● **WHAT IS NEEDED**:
For the material that follows, return exactly the lines from the one with "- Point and" through the one with "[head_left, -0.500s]", both ends included.
*** Opening DATA SHOWN ***
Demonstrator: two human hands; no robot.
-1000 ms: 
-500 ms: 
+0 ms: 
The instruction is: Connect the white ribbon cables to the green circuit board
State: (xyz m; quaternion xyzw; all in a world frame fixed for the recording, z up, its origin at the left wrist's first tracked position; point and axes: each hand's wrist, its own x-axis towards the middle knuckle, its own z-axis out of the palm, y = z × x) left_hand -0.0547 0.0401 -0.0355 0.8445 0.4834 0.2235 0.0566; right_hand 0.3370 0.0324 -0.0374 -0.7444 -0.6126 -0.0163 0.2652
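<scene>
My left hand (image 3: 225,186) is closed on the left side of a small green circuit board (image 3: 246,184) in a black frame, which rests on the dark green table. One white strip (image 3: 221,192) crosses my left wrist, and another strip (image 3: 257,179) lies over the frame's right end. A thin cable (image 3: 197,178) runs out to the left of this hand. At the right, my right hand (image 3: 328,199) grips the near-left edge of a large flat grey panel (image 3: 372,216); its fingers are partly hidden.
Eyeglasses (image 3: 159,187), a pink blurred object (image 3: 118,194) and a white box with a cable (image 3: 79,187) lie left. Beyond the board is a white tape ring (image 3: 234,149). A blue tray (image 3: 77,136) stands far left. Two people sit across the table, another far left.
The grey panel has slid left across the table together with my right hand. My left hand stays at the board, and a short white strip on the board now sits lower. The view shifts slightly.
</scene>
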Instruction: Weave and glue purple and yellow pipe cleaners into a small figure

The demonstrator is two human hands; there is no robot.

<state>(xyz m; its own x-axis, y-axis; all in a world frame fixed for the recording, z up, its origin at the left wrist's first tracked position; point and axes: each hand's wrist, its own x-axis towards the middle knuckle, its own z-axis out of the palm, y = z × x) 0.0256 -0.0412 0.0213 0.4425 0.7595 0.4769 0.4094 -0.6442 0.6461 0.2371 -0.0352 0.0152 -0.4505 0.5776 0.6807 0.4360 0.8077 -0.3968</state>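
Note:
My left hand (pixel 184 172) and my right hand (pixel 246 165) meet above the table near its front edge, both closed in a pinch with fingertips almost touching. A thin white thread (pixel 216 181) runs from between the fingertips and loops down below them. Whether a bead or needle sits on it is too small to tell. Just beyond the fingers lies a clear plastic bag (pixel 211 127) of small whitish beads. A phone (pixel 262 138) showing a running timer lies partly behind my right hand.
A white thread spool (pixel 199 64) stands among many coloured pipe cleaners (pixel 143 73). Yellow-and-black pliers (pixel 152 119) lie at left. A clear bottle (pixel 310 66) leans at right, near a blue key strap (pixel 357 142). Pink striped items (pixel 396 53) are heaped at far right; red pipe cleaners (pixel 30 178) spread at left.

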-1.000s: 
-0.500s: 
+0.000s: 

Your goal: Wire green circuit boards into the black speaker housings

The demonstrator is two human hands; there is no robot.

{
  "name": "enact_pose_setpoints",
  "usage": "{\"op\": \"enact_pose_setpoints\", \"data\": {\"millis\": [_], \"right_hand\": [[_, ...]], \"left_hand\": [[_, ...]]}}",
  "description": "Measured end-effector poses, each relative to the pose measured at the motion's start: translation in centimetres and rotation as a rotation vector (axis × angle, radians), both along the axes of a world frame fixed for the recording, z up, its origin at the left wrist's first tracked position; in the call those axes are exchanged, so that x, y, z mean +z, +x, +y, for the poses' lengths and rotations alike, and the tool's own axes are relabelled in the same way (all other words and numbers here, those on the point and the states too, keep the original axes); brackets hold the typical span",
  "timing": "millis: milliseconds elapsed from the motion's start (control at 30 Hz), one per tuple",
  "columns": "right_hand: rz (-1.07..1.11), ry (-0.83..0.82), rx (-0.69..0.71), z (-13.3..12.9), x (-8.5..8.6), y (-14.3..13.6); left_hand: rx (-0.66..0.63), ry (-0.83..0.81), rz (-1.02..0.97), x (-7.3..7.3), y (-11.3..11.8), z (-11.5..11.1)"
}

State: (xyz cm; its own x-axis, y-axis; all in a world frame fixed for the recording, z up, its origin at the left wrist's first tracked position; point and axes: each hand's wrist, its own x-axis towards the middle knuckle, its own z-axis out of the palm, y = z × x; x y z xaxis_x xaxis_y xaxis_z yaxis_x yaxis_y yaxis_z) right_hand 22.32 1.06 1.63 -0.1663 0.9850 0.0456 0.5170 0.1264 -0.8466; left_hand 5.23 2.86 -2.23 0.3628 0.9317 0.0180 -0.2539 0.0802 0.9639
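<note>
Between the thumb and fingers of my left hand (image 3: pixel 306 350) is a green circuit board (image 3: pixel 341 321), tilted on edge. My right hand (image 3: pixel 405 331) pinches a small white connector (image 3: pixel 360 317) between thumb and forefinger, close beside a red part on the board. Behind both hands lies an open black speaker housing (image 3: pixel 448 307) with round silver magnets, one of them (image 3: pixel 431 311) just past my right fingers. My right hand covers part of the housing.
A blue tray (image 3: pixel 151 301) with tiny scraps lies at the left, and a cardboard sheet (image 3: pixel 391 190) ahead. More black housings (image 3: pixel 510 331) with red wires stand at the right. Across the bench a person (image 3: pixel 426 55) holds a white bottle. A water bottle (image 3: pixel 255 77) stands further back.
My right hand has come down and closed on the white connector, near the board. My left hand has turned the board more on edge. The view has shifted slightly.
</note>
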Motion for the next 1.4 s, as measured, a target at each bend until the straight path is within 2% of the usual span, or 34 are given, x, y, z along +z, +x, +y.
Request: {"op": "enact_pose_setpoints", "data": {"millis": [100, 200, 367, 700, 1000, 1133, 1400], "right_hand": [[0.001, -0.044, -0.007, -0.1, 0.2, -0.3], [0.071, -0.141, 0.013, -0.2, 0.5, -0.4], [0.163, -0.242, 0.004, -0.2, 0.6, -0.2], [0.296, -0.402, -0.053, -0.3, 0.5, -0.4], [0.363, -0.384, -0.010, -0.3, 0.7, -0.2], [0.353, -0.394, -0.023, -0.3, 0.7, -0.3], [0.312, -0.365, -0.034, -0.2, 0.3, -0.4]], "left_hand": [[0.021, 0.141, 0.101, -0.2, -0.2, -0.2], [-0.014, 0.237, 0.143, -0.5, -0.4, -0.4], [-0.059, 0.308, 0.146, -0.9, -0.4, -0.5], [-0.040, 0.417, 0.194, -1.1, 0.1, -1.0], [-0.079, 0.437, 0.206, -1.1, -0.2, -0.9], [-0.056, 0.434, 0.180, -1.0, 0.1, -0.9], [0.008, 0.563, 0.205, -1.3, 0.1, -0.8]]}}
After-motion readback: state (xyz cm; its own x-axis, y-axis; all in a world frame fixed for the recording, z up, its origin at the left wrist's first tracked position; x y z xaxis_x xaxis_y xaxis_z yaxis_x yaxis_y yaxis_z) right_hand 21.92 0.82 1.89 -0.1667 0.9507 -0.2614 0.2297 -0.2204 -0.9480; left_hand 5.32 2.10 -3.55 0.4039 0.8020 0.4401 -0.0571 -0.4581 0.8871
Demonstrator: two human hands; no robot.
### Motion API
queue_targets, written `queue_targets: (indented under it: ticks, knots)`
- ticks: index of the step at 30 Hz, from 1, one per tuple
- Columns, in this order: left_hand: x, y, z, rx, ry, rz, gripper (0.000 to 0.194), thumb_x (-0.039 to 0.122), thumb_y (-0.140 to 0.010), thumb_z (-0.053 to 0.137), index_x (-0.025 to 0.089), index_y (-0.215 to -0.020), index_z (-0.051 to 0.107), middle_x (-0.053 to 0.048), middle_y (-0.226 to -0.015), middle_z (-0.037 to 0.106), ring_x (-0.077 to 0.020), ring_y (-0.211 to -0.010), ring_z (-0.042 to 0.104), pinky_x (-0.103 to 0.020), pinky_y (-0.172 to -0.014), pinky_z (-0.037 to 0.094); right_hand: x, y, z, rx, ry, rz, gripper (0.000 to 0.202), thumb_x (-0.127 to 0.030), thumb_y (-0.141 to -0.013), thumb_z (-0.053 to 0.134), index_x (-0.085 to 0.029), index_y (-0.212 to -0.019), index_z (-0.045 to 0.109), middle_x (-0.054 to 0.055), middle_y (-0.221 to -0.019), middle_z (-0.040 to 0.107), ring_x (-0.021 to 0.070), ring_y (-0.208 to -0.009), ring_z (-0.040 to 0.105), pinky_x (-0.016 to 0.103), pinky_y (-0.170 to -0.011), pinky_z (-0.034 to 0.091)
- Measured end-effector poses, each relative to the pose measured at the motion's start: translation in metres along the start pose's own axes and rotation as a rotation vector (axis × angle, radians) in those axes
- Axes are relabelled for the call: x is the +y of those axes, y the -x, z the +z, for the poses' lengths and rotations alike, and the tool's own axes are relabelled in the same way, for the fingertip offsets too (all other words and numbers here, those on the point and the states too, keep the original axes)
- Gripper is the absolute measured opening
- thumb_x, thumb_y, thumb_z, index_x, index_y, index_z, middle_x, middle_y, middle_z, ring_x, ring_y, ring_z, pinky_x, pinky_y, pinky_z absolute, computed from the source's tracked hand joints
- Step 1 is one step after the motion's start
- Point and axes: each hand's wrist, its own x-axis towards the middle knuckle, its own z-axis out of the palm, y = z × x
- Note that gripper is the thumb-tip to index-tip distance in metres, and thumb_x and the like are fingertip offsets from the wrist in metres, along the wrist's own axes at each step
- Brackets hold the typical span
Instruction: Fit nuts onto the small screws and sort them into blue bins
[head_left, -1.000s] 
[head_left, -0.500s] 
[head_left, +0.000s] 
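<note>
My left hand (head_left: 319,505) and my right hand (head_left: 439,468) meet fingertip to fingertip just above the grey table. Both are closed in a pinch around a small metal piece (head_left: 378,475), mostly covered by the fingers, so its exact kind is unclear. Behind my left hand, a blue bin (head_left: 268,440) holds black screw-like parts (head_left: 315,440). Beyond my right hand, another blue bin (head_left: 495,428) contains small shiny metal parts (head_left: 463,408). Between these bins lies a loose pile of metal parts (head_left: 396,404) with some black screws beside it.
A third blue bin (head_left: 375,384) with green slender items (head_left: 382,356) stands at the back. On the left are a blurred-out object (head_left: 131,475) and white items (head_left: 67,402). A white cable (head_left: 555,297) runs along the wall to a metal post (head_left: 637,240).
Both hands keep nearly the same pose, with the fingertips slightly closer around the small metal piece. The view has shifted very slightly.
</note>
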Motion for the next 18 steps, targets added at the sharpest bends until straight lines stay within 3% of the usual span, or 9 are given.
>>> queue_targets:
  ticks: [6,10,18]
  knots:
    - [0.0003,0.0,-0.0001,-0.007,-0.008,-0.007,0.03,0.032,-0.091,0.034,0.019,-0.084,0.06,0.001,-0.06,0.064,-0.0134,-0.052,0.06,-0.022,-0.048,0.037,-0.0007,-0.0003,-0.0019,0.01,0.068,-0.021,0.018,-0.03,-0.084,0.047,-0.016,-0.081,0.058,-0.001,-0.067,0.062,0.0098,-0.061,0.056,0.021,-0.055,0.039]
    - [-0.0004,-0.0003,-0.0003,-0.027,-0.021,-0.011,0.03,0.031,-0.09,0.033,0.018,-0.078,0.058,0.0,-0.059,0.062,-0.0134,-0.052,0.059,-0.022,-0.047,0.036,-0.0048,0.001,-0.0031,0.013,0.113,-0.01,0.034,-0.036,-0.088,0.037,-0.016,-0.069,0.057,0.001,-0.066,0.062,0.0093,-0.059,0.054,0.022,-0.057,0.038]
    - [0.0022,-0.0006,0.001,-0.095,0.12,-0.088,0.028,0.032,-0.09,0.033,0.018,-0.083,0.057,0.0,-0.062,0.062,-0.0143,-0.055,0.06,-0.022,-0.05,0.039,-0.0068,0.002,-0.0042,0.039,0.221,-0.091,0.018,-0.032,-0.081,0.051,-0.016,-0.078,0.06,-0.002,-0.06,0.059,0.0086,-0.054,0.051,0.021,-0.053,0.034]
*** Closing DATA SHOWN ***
● **REPLY TO THE EXERCISE**:
- Point and axes: each hand's wrist, its own x-axis towards the middle knuckle, its own z-axis out of the palm, y = z × x
- Note that gripper is the thumb-tip to index-tip distance in metres, and thumb_x and the like are fingertip offsets from the wrist in metres, along the wrist's own axes at each step
- Brackets hold the typical span
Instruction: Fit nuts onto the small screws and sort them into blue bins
[head_left, -1.000s] 
[head_left, -0.500s] 

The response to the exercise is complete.